■ Task item ■
Restate word for word the lines of the records below, starting at the line that contains "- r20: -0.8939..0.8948" and ending at the line that contains "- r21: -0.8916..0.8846", with both of those lines included and nothing else.

■ Data shown ■

____________

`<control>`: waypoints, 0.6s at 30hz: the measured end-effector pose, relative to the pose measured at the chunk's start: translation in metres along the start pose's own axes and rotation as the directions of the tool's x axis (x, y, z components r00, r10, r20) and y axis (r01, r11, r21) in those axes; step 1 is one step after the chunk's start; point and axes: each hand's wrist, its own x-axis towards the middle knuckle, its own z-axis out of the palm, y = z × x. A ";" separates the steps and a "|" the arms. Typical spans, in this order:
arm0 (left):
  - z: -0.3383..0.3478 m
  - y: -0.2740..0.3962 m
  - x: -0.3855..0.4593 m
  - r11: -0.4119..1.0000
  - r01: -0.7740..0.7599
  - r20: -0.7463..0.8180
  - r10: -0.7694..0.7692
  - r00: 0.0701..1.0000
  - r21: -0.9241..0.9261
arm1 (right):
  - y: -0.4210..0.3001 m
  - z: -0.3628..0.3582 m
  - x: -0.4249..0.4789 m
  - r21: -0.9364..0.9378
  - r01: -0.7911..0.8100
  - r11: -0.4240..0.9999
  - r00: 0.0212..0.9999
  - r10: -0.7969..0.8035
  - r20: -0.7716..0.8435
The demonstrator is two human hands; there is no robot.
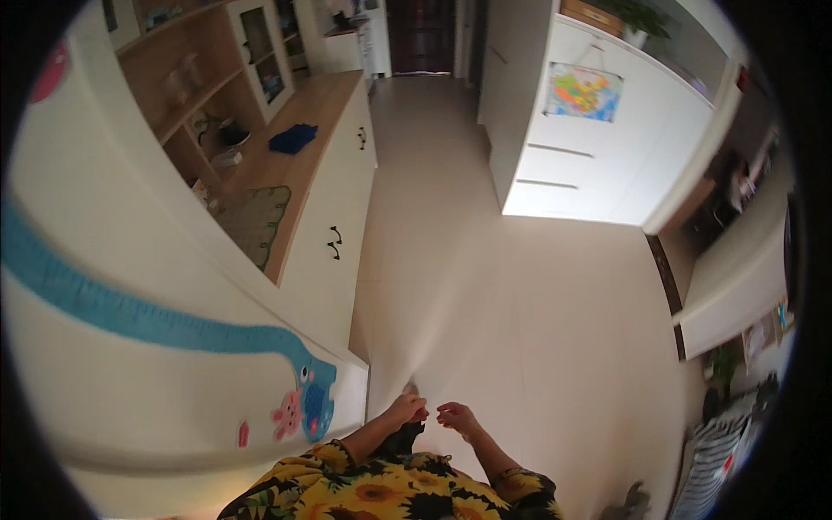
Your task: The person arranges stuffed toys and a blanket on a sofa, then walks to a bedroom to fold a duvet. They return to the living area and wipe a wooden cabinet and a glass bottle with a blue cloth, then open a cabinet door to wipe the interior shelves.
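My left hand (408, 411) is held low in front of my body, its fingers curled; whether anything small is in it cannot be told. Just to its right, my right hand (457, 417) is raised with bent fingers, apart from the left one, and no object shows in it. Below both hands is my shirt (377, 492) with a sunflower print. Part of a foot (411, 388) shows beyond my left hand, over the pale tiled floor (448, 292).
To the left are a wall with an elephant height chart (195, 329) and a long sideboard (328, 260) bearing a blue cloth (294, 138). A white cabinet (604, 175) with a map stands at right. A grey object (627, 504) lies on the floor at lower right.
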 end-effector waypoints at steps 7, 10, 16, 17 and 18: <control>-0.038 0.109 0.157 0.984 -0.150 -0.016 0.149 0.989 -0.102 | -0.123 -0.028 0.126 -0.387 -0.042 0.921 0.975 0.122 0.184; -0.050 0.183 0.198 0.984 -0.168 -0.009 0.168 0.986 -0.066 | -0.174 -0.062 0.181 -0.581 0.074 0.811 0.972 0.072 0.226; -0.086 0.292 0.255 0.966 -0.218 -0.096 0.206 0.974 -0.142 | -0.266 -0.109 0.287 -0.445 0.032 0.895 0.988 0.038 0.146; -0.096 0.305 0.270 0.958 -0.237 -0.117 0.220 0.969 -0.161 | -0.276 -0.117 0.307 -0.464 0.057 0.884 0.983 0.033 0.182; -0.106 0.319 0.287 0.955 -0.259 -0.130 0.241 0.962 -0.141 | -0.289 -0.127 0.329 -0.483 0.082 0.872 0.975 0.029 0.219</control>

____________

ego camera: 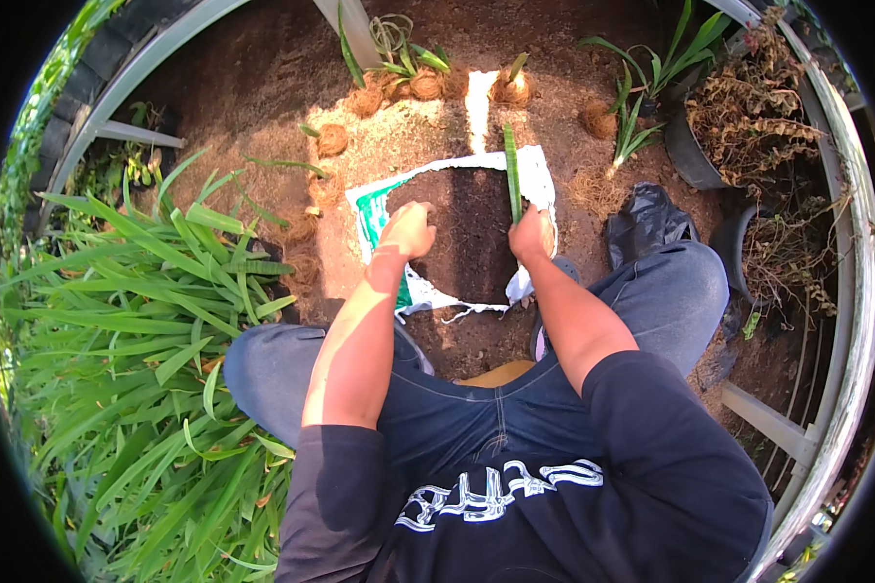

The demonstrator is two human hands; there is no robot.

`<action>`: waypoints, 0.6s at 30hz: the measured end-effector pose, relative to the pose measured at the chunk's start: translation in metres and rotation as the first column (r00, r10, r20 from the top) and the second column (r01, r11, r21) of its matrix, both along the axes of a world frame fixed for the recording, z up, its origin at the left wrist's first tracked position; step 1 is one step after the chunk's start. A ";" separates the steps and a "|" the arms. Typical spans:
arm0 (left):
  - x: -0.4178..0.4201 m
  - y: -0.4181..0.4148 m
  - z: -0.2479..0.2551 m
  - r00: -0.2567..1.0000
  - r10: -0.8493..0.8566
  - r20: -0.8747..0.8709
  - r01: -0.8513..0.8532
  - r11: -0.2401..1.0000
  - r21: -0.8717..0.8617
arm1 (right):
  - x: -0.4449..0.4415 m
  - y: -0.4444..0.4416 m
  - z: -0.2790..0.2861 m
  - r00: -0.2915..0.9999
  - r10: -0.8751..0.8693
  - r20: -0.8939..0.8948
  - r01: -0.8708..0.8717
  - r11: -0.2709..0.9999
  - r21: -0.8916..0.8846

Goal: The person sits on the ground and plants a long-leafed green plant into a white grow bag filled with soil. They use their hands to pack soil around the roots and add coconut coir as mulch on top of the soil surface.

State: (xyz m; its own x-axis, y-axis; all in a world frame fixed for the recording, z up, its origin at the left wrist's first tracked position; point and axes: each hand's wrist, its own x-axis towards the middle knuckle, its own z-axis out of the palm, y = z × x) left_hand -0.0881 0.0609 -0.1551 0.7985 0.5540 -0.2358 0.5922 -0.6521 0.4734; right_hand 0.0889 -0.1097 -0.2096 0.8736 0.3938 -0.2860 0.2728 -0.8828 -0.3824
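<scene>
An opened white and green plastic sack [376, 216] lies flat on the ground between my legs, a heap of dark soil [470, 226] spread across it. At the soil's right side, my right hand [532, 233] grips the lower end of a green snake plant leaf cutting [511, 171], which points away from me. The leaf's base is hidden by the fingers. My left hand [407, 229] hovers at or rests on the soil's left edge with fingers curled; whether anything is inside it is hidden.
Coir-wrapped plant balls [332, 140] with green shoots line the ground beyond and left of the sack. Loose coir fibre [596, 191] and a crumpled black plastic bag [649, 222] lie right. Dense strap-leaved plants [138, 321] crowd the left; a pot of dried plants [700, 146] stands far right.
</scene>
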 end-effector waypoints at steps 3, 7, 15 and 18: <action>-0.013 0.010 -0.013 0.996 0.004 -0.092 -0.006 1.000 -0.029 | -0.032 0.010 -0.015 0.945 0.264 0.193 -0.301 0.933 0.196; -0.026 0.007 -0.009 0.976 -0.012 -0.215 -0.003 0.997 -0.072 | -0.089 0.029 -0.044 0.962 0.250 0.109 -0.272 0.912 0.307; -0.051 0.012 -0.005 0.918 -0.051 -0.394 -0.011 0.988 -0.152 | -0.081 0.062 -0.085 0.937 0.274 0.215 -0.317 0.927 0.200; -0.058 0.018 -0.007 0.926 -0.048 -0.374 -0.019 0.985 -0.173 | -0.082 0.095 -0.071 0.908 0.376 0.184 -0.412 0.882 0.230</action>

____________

■ Reply ■
  - r20: -0.8939..0.8948
  - r01: -0.8708..0.8717
  - r11: -0.2709..0.9999
  - r21: -0.8916..0.8846

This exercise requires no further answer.